Southorn Playground is a sports and recreational ground in Wan Chai, Hong Kong. It comprises a football pitch, four basketball courts, and a playground.

Southorn Playground is bounded by Hennessy Road to the north, Luard Road to the west, Johnston Road to the south, and buildings to the east. It has been Wan Chai's main recreational area since the 1930s. It was named in 1934 after Sir Wilfrid Thomas Southorn, the Colonial Secretary from 1925 to 1936.
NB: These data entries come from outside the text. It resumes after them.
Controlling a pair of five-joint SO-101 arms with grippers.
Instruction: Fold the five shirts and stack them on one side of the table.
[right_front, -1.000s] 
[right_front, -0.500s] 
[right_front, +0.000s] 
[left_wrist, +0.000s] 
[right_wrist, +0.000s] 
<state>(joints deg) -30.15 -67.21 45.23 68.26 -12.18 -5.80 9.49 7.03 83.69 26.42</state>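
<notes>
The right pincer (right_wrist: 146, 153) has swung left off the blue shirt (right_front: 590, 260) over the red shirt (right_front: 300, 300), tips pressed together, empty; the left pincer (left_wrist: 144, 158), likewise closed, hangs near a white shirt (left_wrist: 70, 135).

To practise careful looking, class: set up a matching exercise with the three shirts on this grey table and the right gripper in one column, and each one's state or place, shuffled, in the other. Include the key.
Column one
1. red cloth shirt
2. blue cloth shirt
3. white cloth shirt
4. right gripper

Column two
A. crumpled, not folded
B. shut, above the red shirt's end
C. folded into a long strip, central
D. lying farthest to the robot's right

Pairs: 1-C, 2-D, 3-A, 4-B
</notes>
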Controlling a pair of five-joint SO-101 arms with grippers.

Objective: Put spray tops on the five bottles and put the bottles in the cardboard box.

Though the site is not big, it is often used for district functions such as fun fairs and sports matches. It is also popular among local residents as a place for daily relaxation and socialisation.

==History==
===Early years===
The land on which the Southorn Playground sits was reclaimed from Victoria Harbour as part of the Praya East Reclamation Scheme during the 1920s. In 1929, the government set up the Playing Fields Committee to study the provision of playgrounds. The committee recommended setting aside areas for children, and Thomas Southorn suggested preserving the land between Johnston Road and Hennessy Road as a playground.

Two designated playgrounds, the Blake Gardens and the Wanchai grounds (today's Southorn Playground), were allotted by the government to the Chinese Y.M.C.A. and the Rotary Club, respectively. On 1 July 1933, the new Children's Playground Association (today the Hong Kong Playground Association) took over responsibility of these grounds. A public toilet and bathhouse opened on 12 February 1934 at the junction of Hennessy Road and O’Brien Road.

A formal opening ceremony was held for the then-Wanchai Children's Playground, officiated by Thomas Southorn and Rotary Club president Ts'o Seen Wan, on 11 July 1934. The playground was actually open in some capacity prior to the commemorative opening ceremony – an April 1934 news article stated that the facility already had an average daily attendance of some 275 children.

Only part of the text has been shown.